All of the listing must be given again exactly, except that the images are dropped.
== Segment start ==
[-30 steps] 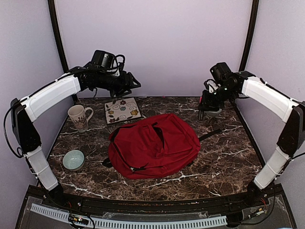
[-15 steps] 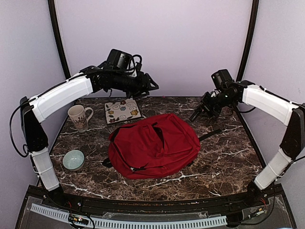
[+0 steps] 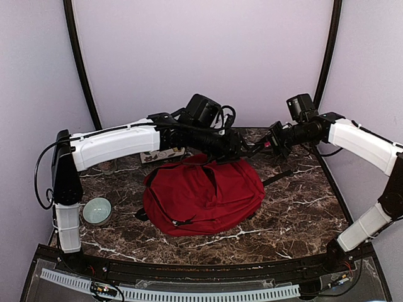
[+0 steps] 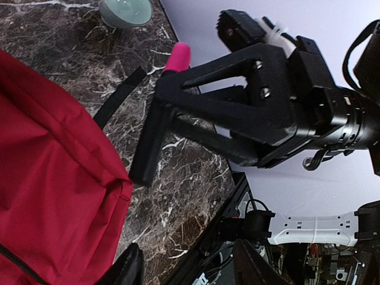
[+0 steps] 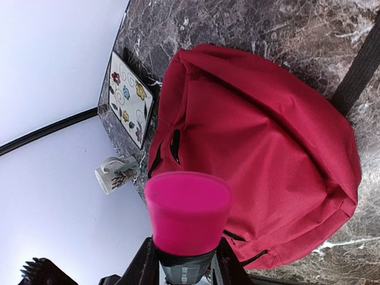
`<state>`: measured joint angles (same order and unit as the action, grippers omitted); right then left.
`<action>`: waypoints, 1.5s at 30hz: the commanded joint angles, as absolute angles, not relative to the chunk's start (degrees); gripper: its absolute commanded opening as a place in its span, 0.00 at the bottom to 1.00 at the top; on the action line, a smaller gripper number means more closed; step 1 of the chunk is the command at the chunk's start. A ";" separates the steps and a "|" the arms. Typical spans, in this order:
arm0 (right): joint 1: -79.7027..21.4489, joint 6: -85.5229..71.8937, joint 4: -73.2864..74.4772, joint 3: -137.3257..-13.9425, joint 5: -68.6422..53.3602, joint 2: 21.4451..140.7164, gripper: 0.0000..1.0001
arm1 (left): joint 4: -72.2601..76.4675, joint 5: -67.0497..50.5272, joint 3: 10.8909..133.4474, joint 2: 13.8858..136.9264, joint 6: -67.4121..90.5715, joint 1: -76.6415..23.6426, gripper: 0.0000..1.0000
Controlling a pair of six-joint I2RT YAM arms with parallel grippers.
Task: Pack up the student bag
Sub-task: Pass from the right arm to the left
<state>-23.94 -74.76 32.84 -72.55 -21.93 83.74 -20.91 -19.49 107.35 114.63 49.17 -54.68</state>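
The dark-red student bag (image 3: pixel 201 195) lies flat in the middle of the marble table, its zip pocket showing in the right wrist view (image 5: pixel 261 148). My right gripper (image 5: pixel 185 267) is shut on a dark cylinder with a bright pink top (image 5: pixel 187 211), held in the air over the bag's far right corner (image 3: pixel 272 143). The pink tip (image 4: pixel 178 57) also shows in the left wrist view. My left gripper (image 4: pixel 190 270) is open and empty, stretched across above the bag's far edge (image 3: pixel 244 151), close to the right gripper.
A pale green bowl (image 3: pixel 97 211) sits at the left front. A floral tile (image 5: pixel 127 95) and a patterned mug (image 5: pixel 116 173) stand at the back left, mostly behind the left arm from above. Another pale bowl (image 4: pixel 124 10) is at the back right. A black strap (image 3: pixel 277 178) trails right.
My left arm has swung from the back left corner to the right, out over the bag's far edge. The right gripper has tilted and shifted slightly left with the pink-topped cylinder.
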 commanded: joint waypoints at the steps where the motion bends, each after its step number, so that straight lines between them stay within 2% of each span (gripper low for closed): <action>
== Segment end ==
Written answer:
[-30 steps] 
[-15 steps] 
[+0 steps] 
[+0 steps] 
[+0 steps] 
`<state>`: measured joint angles (same order and unit as the action, grippers omitted); right then left.
`<action>`: waypoints, 1.5s at 30hz: the commanded joint angles, as absolute angles, not relative to the chunk's start (degrees); gripper: its absolute commanded opening as a place in its span, 0.00 at the bottom to 1.00 at the top; on the action line, a smaller gripper number means more closed; step 1 of the chunk is the command at the chunk's start. A ";" separates the steps and a "|" the arms. Typical spans, in this order:
arm0 (right): joint 1: -79.7027..21.4489, joint 6: -85.5229..71.8937, joint 4: -73.2864..74.4772, joint 3: -137.3257..-13.9425, joint 5: -68.6422..53.3602, joint 2: 21.4451..140.7164, gripper: 0.0000..1.0001
arm1 (left): joint 4: -72.2601..76.4675, joint 5: -67.0497..50.5272, joint 3: 10.8909..133.4474, joint 2: 13.8858..136.9264, joint 6: -67.4121..90.5715, joint 1: -76.6415..23.6426, gripper: 0.0000..1.0000
Controlling a pair of six-joint I2RT YAM arms with parallel grippers.
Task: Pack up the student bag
Sub-task: Pass from the right arm to the left
<state>-23.94 -74.76 32.84 -72.55 -21.93 83.74 -20.91 -19.49 107.35 114.63 49.17 -54.68</state>
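The dark-red student bag (image 3: pixel 201 195) lies flat in the middle of the marble table, its zip pocket showing in the right wrist view (image 5: pixel 261 148). My right gripper (image 5: pixel 185 267) is shut on a dark cylinder with a bright pink top (image 5: pixel 187 211), held in the air over the bag's far right corner (image 3: pixel 272 143). The pink tip (image 4: pixel 178 57) also shows in the left wrist view. My left gripper (image 4: pixel 190 270) is open and empty, stretched across above the bag's far edge (image 3: pixel 244 151), close to the right gripper.
A pale green bowl (image 3: pixel 97 211) sits at the left front. A floral tile (image 5: pixel 127 95) and a patterned mug (image 5: pixel 116 173) stand at the back left, mostly behind the left arm from above. Another pale bowl (image 4: pixel 124 10) is at the back right. A black strap (image 3: pixel 277 178) trails right.
My left arm has swung from the back left corner to the right, out over the bag's far edge. The right gripper has tilted and shifted slightly left with the pink-topped cylinder.
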 commanded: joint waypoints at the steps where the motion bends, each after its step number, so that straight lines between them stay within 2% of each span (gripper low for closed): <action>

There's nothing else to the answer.